We should be wary of taking the above quote too seriously. Clearly, the idea that sport and entertainment are mutually exclusive is ridiculous.

Cricket, a firm favourite of many British and Indian sports fans, does nothing for me, but I wouldn’t try to make the case it isn’t a sport just because other people find it entertaining.

It doesn’t take a cynic to conclude that, for some reason, this government department doesn’t want to fund an Indian Grand Prix and is reaching for a flimsy argument to get out of coughing up the cash. GP2 driver Karun Chandhok had this to say:

Unfortunately in India, if it’s not cricket and it’s not an Olympic sport then it’s classified as a non-sport. Formula One is one of the biggest sporting events in the world. It’s sad that our ministers and officials don’t think so.
Karun Chandhok, GP2 driver

‘It’s all down to the car’

Early this year the F1 world was rocked by the speed of the Brawn cars, which transformed Jenson Button from back marker to championship leader in a matter of months.

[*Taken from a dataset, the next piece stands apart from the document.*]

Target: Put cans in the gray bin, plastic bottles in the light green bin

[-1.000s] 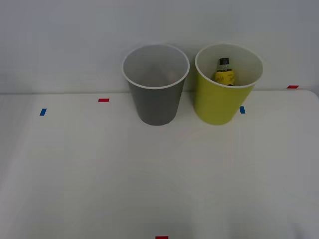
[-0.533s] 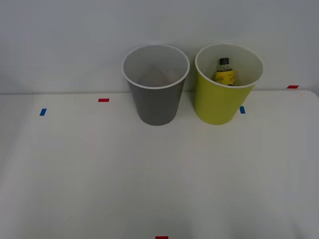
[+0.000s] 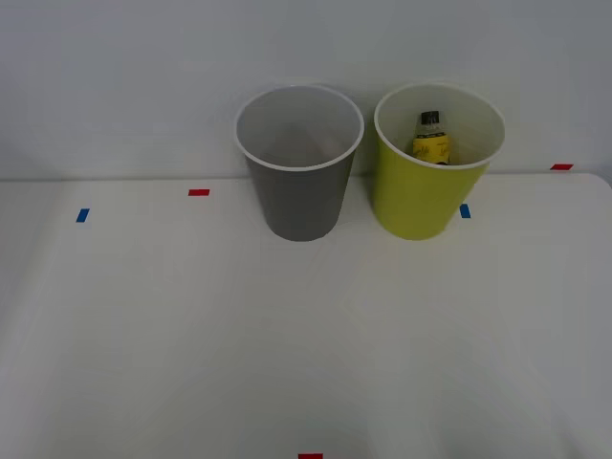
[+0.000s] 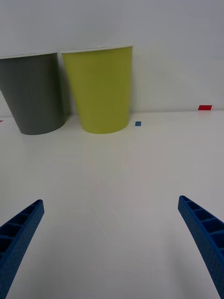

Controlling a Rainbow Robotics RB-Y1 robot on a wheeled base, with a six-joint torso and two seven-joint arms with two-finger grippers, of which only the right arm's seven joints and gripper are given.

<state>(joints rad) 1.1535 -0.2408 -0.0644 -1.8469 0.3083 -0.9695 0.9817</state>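
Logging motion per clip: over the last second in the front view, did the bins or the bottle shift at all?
Nothing visibly changed. The gray bin and the light green bin stand side by side in the same spots, and the plastic bottle sits inside the green one as before. The tape marks on the table match too.

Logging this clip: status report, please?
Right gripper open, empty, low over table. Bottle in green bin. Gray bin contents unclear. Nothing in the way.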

This provoked some complaints – mainly in the mainstream press – that F1 is simply a question of who has the best equipment.

There’s no doubt you aren’t going to win a world championship unless you have a decent car. The fortunes this year of the other British driver, Lewis Hamilton, are a pretty good case in point. Football blog Soccerlens recently put the case against Formula 1 on these grounds:

Lewis Hamilton was the youngest Champion in F1 history last year, shining with his aggressive driving style, tactical nous and cool temperament. He still possesses all those attributes this season too. But what he also possesses is a car that he has at various times this season described as ‘dead slow’.

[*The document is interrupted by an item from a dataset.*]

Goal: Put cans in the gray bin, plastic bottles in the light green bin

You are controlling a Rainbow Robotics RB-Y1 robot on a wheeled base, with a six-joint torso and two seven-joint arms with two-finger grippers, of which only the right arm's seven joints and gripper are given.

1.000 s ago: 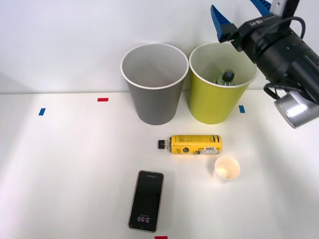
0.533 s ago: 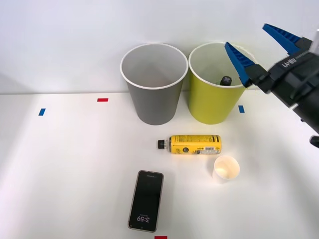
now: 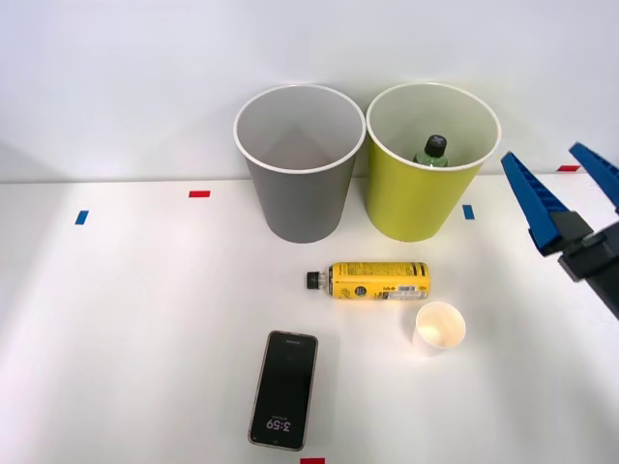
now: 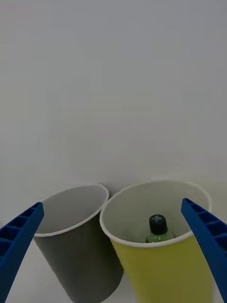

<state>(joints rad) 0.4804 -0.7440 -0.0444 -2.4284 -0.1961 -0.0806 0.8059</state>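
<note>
The gray bin point(image 3: 300, 174) and the light green bin point(image 3: 421, 193) stand side by side at the back of the table. A plastic bottle point(image 3: 432, 151) with a black cap and green label stands inside the light green bin. My right gripper point(image 3: 563, 186) hangs open and empty to the right of that bin, apart from it. A yellow-labelled drink container point(image 3: 379, 280) with a black cap lies on its side in front of the bins; can or bottle, I cannot tell. The right wrist view looks between the gripper point(image 4: 112, 206) fingers at the gray bin point(image 4: 71, 241), light green bin point(image 4: 165, 270) and plastic bottle point(image 4: 157, 230).
A small white paper cup point(image 3: 440, 328) stands just in front of the yellow container. A black phone point(image 3: 284, 390) lies flat near the front edge. Small red and blue tape marks point(image 3: 199, 193) dot the white table. A white wall rises behind the bins.
My right gripper has drawn back from above the light green bin, moving right and down, still open. The bottle inside the bin has settled upright.
</note>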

But this overlooks the role a driver plays in developing the car. McLaren started the year with a slow car, but thanks to the efforts of the team and drivers in improving it, it is now a race winner. The same happened with Renault last year.

Athleticism

The dictionary definition of sport is “an activity, pastime, competition, etc that usually involves a degree of physical exertion”.

There’s no disputing the serious demands F1 racing makes on the strength and fitness of drivers. Their training regimes are notoriously rigorous.

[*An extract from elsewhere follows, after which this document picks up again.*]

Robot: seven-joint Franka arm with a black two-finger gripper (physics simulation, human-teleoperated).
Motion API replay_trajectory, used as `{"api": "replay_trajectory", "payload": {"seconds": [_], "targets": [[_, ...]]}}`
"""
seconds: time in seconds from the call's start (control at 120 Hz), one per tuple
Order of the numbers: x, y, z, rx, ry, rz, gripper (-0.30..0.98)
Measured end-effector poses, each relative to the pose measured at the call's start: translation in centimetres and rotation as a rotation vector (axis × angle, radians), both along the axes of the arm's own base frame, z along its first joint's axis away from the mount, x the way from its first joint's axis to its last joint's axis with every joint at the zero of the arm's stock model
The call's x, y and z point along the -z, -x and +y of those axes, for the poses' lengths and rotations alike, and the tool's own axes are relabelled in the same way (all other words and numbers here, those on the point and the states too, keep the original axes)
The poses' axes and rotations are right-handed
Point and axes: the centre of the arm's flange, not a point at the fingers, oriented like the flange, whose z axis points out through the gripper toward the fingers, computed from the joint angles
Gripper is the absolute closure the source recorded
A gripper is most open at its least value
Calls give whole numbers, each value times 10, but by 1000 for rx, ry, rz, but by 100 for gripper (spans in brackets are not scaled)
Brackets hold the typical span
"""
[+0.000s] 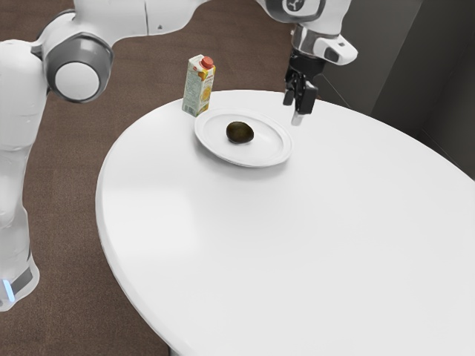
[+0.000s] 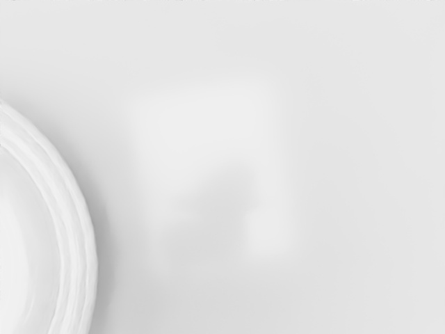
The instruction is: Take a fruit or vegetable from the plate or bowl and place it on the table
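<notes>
Near the far edge of the table in the exterior view, we hold our end effector beside the plate, fingers apart, while the dark fruit sits on that plate.

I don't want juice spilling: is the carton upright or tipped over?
Upright: the carton stands tall by the plate, its orange cap at the top.

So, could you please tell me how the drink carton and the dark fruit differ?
The drink carton is tall and boxy; the dark fruit is low and rounded. The carton has a colourful print, while the fruit is plain. The carton stands beside the plate, whereas the fruit rests on it. Neither is in the pincer.
</notes>
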Motion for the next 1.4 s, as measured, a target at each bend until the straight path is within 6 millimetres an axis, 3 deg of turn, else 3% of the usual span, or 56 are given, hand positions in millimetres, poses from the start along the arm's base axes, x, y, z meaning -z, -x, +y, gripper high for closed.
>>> {"api": "replay_trajectory", "payload": {"seconds": [0.058,0.158,0.242,0.383,0.6,0.7,0.783,1.0,1.183,1.4], "targets": [[-2,0,12,-20,-2,-5,1],[-12,9,59,-97,-3,-18,1],[-16,13,71,-118,-21,-18,1],[-6,21,120,-201,-44,24,1],[69,15,158,-181,-66,99,1],[109,17,191,-192,-49,114,1],[137,16,205,-185,-29,107,1],[172,0,231,-141,-37,40,1],[198,-16,240,-83,-61,6,1],[216,-22,255,-47,-68,-12,1]]}}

So much so that we increasingly see top F1 drivers competing in athletic events, even during a racing season. Jenson Button ran an excellent triathlon time earlier this year, Mark Webber has run his very tough Pure Tasmania Challenge (where he broke a leg last year) and Jarno Trulli has contested marathons.

In a Grand Prix lasting up to two hours F1 drivers face constant, punishing physical demands while also maintaining unrelenting concentration and razor-sharp reactions

Something more

F1 not a sport? Hardly. Perhaps what India’s sports ministry meant to say is F1 is not just a sport.

The fact that F1 is more than just a sport is a fundamental part of its attraction to me – and, I suspect, many F1 Fanatic readers.

It’s not just a case of having a driver who can drive quickly, race hard, and and physically tough enough to get the job done.

It’s also a question of competitive engineering – who can build the best car and keep on developing it throughout a season.

Yes, the great days of outrageous innovation in F1 may be behind us – six-wheelers, ground effects, turbos and the rest. But F1 is still at the bleeding edge of technological development and it’s that which makes it a cut above other motor sports.

And, as far as I’m concerned, any other sport you care to mention.